**Your assignment**. After removing every image, reproduce the data exactly as it appears.

**Collected material**.
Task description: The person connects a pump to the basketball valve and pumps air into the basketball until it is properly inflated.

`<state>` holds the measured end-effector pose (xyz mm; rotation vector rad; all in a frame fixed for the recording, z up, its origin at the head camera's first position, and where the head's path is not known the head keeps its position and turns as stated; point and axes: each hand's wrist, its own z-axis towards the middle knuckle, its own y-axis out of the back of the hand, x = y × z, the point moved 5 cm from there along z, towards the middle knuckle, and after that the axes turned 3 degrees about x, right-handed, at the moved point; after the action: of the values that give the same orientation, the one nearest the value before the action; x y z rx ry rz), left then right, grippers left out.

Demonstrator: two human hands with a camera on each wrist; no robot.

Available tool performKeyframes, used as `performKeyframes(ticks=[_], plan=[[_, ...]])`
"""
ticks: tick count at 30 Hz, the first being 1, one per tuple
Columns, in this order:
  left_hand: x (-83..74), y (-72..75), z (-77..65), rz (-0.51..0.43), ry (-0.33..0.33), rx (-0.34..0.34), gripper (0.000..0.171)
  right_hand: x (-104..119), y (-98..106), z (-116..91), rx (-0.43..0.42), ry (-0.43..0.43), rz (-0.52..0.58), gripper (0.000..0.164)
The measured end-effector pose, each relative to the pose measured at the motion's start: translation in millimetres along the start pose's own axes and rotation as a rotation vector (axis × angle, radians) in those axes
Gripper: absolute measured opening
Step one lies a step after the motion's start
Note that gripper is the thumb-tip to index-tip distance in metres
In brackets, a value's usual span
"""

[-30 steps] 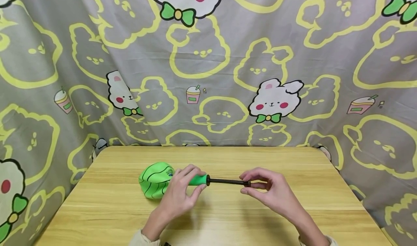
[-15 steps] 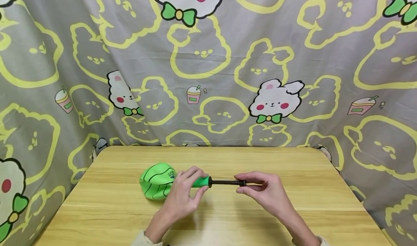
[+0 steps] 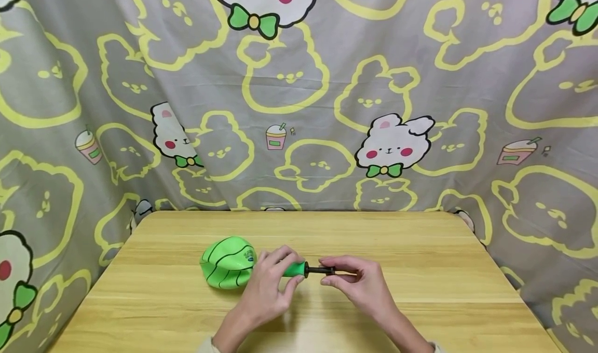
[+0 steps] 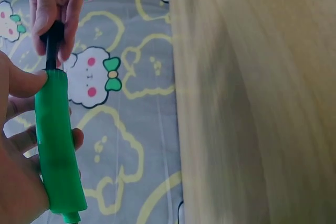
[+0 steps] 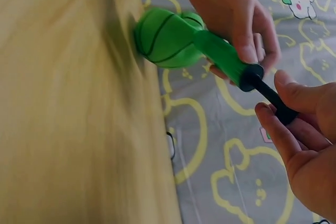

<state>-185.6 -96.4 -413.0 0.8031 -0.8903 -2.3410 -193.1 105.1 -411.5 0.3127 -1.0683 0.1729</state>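
Observation:
A green hand pump (image 3: 295, 269) lies level between my hands, just above the table. My left hand (image 3: 268, 288) grips its barrel, the thumb near the black end cap. The fingers and thumb of my right hand (image 3: 364, 285) pinch the black plunger handle (image 5: 286, 115). A short length of black rod (image 3: 320, 270) shows between cap and handle. At the pump's left end is a dented green ball (image 3: 226, 263) with black lines, resting on the table. In the right wrist view the barrel (image 5: 223, 56) meets the ball; the left wrist view shows the pump's narrow nozzle end (image 4: 71, 217).
The light wooden table (image 3: 420, 239) extends around the hands on all sides. A grey curtain (image 3: 308, 109) printed with yellow outlines and white bunnies hangs behind it and along both sides.
My right hand has moved left with the plunger handle, so the rod has slid into the barrel and less of it shows. My left hand has shifted slightly right and nearer.

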Motion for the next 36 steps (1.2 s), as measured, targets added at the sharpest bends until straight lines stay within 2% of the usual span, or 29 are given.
performKeyframes(ticks=[6,13,16,25,36], plan=[[-4.5,-5.2,-0.9,-0.029,-0.026,0.002,0.023,-5.5,-10.8,-1.4,-0.012,0.019,0.009,0.030],[-2.5,-8.0,-4.8,-0.045,-0.052,0.019,0.025,-10.9,-15.4,-1.9,0.008,-0.064,0.020,0.029],[-1.0,-7.4,-4.8,-0.055,-0.059,0.032,0.026,-9.3,-14.1,-2.4,0.028,-0.074,0.023,0.028],[3.5,-6.0,-2.4,-0.041,-0.009,0.085,0.027,1.8,-8.4,-1.7,0.068,-0.053,0.003,0.024],[8.0,-0.8,-1.9,-0.021,0.010,0.071,0.027,16.1,7.6,0.3,0.068,-0.038,-0.042,0.025]])
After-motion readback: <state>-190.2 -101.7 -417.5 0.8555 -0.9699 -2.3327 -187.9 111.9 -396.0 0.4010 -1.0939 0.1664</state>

**Result**.
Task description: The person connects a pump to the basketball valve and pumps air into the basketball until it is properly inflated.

`<state>` holds the measured end-effector pose (xyz mm; rotation vector rad; all in a frame fixed for the recording, z up, its origin at the head camera's first position, and where the head's path is not known the head keeps its position and turns as stated; point and axes: each hand's wrist, its own z-axis towards the middle knuckle, its own y-axis out of the back of the hand, x = y × z, the point moved 5 cm from there along z, towards the middle knuckle, and after that the axes turned 3 degrees about x, right-handed, at the moved point; after the action: of the values that give the same orientation, the one nearest the value before the action; x y z rx ry rz), left then right, grippers left out.

Demonstrator: two human hands with a camera on each wrist; no robot.

Available tool performKeyframes, used as `performKeyframes(ticks=[_], plan=[[_, ...]])`
"""
ticks: tick count at 30 Hz, the first being 1, one per tuple
Columns, in this order:
  left_hand: x (-83..74), y (-72..75), z (-77..65), rz (-0.51..0.43), ry (-0.33..0.33), rx (-0.34..0.34), gripper (0.000..0.171)
  right_hand: x (-104..119), y (-98..106), z (-116..91), rx (-0.43..0.42), ry (-0.43..0.43), rz (-0.52..0.58), gripper (0.000..0.164)
The measured end-effector pose, each relative to the pose measured at the motion's start: translation in millimetres along the start pose's own axes and rotation as a rotation vector (axis × angle, radians) in those axes
Gripper: absolute measured opening
Step one lies a step after the motion's start
Note that gripper is the thumb-tip to index-tip distance in metres
In brackets, a value's usual span
"""

[-30 steps] 
[-15 steps] 
[+0 steps] 
[+0 steps] 
[+0 steps] 

<state>-185.6 -96.4 -413.0 0.8031 -0.8903 -2.3410 -193.1 105.1 -411.5 0.3127 -1.0683 0.1729</state>
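Observation:
A green hand pump (image 3: 295, 269) lies level between my hands, just above the table. My left hand (image 3: 268, 288) grips its barrel, the thumb near the black end cap. The fingers and thumb of my right hand (image 3: 364, 285) pinch the black plunger handle (image 5: 286, 115). A short length of black rod (image 3: 320, 270) shows between cap and handle. At the pump's left end is a dented green ball (image 3: 226, 263) with black lines, resting on the table. In the right wrist view the barrel (image 5: 223, 56) meets the ball; the left wrist view shows the pump's narrow nozzle end (image 4: 71, 217).
The light wooden table (image 3: 420, 239) extends around the hands on all sides. A grey curtain (image 3: 308, 109) printed with yellow outlines and white bunnies hangs behind it and along both sides.
My right hand has moved left with the plunger handle, so the rod has slid into the barrel and less of it shows. My left hand has shifted slightly right and nearer.
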
Motion for the next 36 steps (1.2 s), as measured, targets added at the sharpest bends until straight lines stay within 2% of the usual span, or 29 are given.
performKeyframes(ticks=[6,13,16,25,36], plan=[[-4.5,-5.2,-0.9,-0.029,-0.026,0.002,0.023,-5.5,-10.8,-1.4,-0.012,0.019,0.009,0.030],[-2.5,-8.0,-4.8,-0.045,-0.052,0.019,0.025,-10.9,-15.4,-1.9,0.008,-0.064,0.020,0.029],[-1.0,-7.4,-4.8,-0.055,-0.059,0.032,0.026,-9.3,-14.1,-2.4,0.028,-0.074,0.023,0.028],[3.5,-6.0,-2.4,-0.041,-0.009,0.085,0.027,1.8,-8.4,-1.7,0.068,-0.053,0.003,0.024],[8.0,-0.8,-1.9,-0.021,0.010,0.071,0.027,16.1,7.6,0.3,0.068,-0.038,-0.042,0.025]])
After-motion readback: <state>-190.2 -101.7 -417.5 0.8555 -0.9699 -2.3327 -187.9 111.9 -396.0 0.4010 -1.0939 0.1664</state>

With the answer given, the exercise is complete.